Sinon, votre album « King » est sorti il y a bientôt un an, qu’en pensez-vous aujourd’hui, avec le recul ? Je pense que cet album a dépassé nos attentes, parce qu’on l’a fait pour créer une sorte de point de rupture, on voulait que tout ce qu’on avait fait jusqu’à présent s’y retrouve en y incluant de nouveaux éléments. On voulait vraiment qu’il représente notre maturité et c’est bien de se dire un an plus tard que ça a fonctionné. La presse en général a très bien accueilli l’album, on s’est retrouvé dans le top des meilleurs albums de 2016, dans celui des meilleures vidéos… Et bien sûr, le plus important, les réactions des fans qui ont été très positives et particulièrement lors des concerts. Avec « King », on a senti qu’on atteignait un autre niveau, en quelques sortes et l’on peut dire que Fleshgod Apocalypse est désormais reconnu sur la scène Metal.
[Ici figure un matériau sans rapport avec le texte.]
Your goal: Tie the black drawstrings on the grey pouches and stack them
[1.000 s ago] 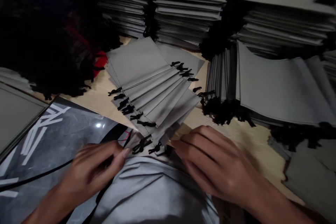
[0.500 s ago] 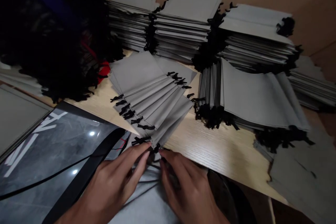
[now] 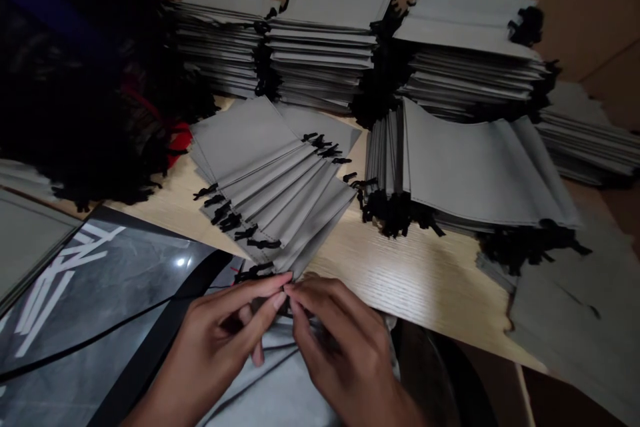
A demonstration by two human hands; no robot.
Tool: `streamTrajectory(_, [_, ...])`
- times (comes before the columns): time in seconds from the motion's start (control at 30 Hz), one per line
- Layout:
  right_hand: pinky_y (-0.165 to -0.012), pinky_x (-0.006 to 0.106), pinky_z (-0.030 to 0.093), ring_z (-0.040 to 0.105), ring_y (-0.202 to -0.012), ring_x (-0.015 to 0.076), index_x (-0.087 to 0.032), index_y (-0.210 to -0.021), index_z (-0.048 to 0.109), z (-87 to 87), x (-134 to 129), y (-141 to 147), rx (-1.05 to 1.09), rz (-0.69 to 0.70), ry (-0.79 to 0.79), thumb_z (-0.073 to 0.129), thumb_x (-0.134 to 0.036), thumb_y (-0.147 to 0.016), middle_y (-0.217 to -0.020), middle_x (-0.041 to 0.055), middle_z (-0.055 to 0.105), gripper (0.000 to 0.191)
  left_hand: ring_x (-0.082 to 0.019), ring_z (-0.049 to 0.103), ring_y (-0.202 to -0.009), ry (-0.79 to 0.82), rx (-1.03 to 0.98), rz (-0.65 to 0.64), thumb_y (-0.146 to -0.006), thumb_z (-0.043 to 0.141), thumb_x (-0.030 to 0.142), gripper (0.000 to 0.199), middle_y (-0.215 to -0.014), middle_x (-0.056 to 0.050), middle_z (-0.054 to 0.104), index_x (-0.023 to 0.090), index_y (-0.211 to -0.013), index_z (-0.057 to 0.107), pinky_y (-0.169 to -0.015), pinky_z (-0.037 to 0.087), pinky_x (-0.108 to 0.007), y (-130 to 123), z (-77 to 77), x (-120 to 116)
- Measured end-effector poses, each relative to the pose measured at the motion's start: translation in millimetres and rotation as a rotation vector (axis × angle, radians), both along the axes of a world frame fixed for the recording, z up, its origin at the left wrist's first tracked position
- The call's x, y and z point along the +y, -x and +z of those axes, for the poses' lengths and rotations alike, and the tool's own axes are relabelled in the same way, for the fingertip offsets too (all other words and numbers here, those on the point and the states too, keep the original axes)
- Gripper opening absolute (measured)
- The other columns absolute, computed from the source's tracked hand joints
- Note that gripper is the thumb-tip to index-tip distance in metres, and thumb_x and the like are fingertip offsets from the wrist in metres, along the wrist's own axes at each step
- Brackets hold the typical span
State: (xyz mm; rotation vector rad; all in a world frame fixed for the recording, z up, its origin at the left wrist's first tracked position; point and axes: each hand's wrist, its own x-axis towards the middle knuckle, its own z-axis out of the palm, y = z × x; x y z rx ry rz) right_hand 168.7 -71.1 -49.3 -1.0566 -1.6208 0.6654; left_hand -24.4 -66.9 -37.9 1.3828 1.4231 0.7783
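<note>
My left hand (image 3: 230,327) and my right hand (image 3: 345,333) meet fingertip to fingertip at the near edge of the table. Thumb and forefinger of each are pinched on a black cord, mostly hidden by the fingers, at the near corner of a grey fabric drawstring pouch. Just beyond them lies a fanned row of grey pouches (image 3: 250,140), overlapping, with short black knotted cord ends (image 3: 230,221) sticking out along both sides. Grey cloth (image 3: 290,380) lies below my hands.
Tall stacks of grey pouches (image 3: 320,33) line the back. A bent bundle of pouches (image 3: 480,160) lies on the wooden table (image 3: 380,280) at right. A dark heap of black cords (image 3: 75,100) fills the left, behind a glossy plastic-covered package (image 3: 140,273).
My fingertips have come together over the cord, which showed between them before. The view has shifted slightly, so the pouches and stacks appear further left and a little higher.
</note>
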Motion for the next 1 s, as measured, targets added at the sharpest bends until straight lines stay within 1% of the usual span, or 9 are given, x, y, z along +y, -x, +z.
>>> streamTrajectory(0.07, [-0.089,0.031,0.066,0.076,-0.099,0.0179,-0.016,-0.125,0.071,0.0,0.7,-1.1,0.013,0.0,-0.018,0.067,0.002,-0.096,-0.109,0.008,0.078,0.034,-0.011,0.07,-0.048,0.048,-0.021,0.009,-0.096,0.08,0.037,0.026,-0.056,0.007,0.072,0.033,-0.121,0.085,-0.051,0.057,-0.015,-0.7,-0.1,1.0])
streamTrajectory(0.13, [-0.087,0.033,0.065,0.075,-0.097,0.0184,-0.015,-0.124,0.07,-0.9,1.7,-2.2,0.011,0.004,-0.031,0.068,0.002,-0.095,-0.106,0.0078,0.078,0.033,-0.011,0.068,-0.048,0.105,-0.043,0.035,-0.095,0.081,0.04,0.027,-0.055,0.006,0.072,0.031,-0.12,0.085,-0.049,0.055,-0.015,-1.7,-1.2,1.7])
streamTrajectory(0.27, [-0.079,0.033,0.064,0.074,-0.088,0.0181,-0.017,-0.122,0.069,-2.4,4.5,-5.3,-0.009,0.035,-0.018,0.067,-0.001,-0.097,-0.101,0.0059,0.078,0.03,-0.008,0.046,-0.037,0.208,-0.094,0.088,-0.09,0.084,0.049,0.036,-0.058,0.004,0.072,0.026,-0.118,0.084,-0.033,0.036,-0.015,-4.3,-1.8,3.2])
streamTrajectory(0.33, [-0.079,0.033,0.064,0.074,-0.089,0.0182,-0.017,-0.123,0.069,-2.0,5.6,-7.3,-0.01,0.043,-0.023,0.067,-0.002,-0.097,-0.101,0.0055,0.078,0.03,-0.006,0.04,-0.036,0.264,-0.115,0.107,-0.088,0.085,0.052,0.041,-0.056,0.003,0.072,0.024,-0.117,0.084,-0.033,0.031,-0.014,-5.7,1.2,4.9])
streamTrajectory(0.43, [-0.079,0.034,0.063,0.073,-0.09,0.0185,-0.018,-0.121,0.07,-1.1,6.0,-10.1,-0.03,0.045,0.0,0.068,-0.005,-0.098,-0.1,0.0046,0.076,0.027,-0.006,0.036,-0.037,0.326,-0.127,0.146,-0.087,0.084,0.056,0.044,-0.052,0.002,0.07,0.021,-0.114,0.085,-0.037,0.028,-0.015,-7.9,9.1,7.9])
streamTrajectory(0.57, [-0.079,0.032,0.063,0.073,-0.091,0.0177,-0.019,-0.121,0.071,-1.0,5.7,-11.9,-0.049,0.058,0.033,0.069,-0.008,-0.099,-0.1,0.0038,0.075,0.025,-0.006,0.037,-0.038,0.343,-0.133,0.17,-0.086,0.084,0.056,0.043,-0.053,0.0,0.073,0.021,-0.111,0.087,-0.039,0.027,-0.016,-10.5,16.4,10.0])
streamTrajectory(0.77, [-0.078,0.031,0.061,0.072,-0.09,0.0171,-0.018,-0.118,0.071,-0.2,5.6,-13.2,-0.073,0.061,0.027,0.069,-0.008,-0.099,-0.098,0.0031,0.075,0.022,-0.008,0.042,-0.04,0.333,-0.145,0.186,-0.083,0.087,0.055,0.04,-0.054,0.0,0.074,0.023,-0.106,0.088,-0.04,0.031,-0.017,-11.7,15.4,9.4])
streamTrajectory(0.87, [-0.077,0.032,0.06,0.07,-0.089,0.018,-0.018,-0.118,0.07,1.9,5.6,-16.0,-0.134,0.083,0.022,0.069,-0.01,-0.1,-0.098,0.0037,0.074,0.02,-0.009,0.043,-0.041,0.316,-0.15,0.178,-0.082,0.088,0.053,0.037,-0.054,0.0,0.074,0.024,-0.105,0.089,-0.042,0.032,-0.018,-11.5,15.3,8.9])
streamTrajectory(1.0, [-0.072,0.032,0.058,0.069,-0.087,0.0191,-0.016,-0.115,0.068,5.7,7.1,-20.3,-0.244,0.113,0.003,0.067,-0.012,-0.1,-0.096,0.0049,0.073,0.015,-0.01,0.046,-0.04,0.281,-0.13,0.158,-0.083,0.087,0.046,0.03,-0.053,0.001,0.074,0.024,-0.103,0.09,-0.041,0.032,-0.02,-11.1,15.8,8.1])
Autrement, vous avez travaillé sur le dernier Kreator, pouvez-vous expliquer comment s’est passée cette collaboration ? Francesco (clavier) : On a reçu un e-mail de Jens Bogren, le producteur de leur dernier album et c’est avec lui qu’on a surtout travaillé. Il nous a d’abord demandé une intro et comme ça lui a vraiment plu, il nous a demandé d’ajouter d’autres choses, de faire des arrangements, des parties orchestrales sur d’autres chansons. Tommaso : C’est aussi pour ça qu’on est fier de notre parcours, de ce qu’on a accompli avec « Kings », quand on est amené à collaborer avec des monstres de talent comme ça, c’est très constructif. Et si c’est arrivé par Jens Bogren, c’est sans doute parce que quand on a travaillé avec lui sur « King », il a été impressionné par nos orchestrations et la façon dont on a travaillé sur certains détails. Et bien sûr, on espère que d’autres collaborations comme celle-ci se produiront encore.